Tesla was fascinated by radiant energy and its free-energy possibilities. He called
the Crooke's radiometer (a device which has vanes that spin in a vacuum when exposed
to radiant energy) "a beautiful invention." He believed that it would become possible
to harness energy directly by "connecting to the very wheelwork of nature." His
free-energy receiver is as close as he ever came to such a device in his patented
work. But on his 76th birthday at the ritual press conference, Tesla (who was
without the financial wherewithal to patent but went on inventing in his head)
announced a "cosmic-ray motor." When asked if it was more powerful than the Crooke's
radiometer, he answered, "thousands of times more powerful."
how it works
From the electric Potential that exists between the elevated plate (plus) and
the ground (minus), energy builds in the capacitor, and, after "a suitable time
interval," the accumulated energy will "manifest itself in a powerful discharge"
which can do work.
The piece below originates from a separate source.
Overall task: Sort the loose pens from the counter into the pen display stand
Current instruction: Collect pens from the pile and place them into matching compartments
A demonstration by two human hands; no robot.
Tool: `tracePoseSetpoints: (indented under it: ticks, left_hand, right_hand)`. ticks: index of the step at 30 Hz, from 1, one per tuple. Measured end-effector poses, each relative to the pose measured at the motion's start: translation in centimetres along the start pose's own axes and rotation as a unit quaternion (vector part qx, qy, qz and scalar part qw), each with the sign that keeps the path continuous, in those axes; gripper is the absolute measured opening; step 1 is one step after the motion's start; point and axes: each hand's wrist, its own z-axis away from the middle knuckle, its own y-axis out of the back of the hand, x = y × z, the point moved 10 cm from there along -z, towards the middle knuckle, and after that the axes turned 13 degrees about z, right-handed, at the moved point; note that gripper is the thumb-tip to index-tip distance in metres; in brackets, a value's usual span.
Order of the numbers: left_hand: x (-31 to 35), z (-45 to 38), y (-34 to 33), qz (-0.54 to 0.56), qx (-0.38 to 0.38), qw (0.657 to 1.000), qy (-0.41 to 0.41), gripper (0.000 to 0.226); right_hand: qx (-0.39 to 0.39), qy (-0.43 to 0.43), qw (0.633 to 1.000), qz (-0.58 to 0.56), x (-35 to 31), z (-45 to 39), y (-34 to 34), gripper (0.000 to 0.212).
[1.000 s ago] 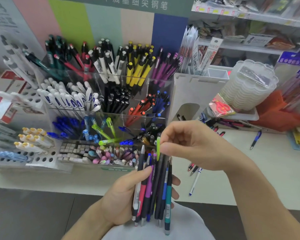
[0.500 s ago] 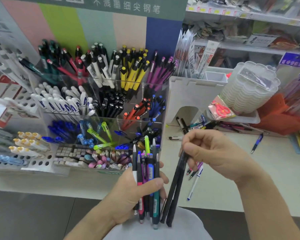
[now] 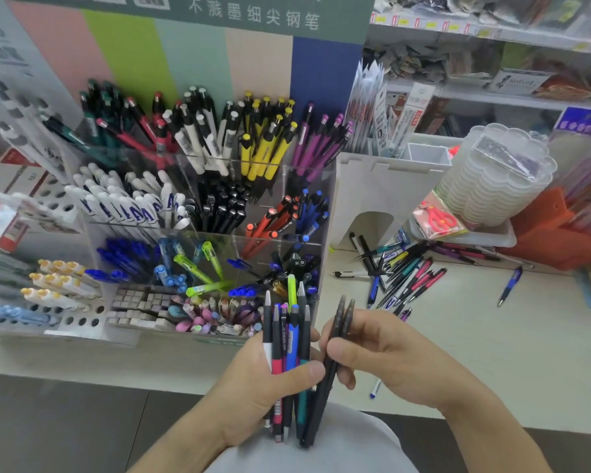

The capacitor, says Tesla, should be "of considerable electrostatic
capacity," and its dielectric made of "the best quality mica,' for it has to withstand
potentials that could rupture a weaker dielectrictric.
Tesla gives various options for the switching device. One is a rotary switch that
resembles a Tesia circuit controller. Another is an electrostatic device consisting
of two very light, membranous conductors suspended in a vacuum. These sense the
energy build-up in the capacitor, one going positive, the other negative, and,
at a certain charge level, are attracted, touch, and thus fire the capacitor.
Tesla also mentions another switching device consisting of a minute air gap or
weak dielectric film which breaks down suddenly when a certain potential is reached.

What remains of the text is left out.